• [What is being asked] Using the listing that follows, filter out every line lacking the string "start" and return the rest.

• [Given material]
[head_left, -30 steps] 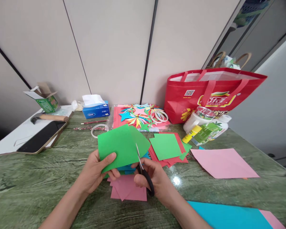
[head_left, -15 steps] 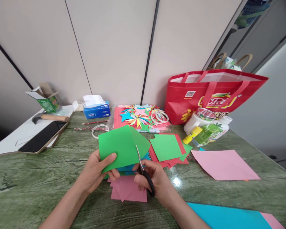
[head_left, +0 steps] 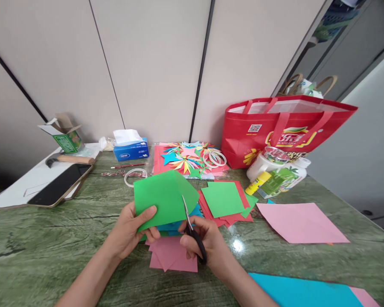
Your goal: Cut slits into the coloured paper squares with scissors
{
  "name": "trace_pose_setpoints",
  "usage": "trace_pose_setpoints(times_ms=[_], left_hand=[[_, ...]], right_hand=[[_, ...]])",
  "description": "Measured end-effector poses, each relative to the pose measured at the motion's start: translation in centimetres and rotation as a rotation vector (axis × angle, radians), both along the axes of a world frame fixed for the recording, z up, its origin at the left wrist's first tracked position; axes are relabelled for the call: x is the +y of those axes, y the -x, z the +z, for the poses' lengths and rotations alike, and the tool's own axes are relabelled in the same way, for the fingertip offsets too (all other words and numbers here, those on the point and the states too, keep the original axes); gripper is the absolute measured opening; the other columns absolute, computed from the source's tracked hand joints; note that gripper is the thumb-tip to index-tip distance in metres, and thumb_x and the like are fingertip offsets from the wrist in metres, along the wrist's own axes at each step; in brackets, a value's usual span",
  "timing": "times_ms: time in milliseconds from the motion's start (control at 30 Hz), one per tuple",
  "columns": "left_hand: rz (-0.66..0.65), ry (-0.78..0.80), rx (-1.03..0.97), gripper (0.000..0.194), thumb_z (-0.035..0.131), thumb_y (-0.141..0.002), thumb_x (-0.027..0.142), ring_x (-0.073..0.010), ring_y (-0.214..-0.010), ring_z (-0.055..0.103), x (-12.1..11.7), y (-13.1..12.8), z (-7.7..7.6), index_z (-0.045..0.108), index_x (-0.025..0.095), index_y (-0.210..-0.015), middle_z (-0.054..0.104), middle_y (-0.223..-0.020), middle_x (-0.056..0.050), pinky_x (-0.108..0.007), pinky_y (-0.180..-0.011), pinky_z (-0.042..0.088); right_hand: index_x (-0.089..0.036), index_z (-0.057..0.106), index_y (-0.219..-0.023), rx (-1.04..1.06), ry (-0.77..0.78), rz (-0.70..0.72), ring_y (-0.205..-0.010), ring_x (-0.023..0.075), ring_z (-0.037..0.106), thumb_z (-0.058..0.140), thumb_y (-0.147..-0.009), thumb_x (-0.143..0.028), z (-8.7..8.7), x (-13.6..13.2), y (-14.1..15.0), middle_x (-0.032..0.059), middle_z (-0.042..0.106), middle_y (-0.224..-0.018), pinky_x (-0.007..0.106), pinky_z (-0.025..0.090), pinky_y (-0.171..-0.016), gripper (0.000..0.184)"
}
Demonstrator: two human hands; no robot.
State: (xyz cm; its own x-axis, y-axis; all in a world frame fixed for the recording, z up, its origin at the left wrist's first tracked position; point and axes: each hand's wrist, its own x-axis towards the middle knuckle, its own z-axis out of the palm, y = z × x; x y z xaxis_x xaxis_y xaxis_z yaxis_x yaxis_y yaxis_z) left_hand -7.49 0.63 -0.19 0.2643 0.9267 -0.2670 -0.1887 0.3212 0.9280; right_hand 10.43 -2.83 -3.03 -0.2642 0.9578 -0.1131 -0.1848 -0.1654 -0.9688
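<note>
My left hand (head_left: 131, 228) pinches the lower left edge of a green sheet of paper (head_left: 161, 197), held up above the green marble table (head_left: 51, 243). In my right hand (head_left: 208, 241) are black-handled scissors (head_left: 192, 230), fingers through the loops, blades pointing up into the sheet's right side. Below my hands lie pink paper pieces (head_left: 173, 256) and some blue paper (head_left: 176, 225).
A stack of green and red squares (head_left: 224, 200), a large pink sheet (head_left: 301, 221), a cyan sheet (head_left: 307, 290). Behind: paper stars (head_left: 185, 157), tape rolls (head_left: 214, 158), glue stick (head_left: 257, 182), red bag (head_left: 288, 128), tissue box (head_left: 131, 147), phone (head_left: 59, 187), hammer (head_left: 70, 160).
My hands, the green sheet and the scissors stay almost as they were. The view has shifted slightly, so everything sits a little lower and further right.
</note>
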Motion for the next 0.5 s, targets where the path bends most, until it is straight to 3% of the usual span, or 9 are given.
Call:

• [Exercise answer]
  "description": "Measured end-effector poses, each relative to the pose measured at the motion's start: translation in centimetres and rotation as a rotation vector (axis × angle, radians), both along the axes of a world frame fixed for the recording, z up, its origin at the left wrist's first tracked position; axes are relabelled for the call: x is the +y of those axes, y the -x, z the +z, for the poses' lengths and rotations alike, and the tool's own axes are relabelled in the same way, for the fingertip offsets too (all other words and numbers here, those on the point and the states too, keep the original axes); gripper is the absolute measured opening; the other columns absolute, computed from the source's tracked hand joints; note that gripper is the thumb-tip to index-tip distance in metres, and thumb_x and the like are fingertip offsets from the wrist in metres, along the wrist's own axes at each step; in brackets, a value's usual span",
  "timing": "times_ms: time in milliseconds from the motion's start (control at 30 Hz), one per tuple",

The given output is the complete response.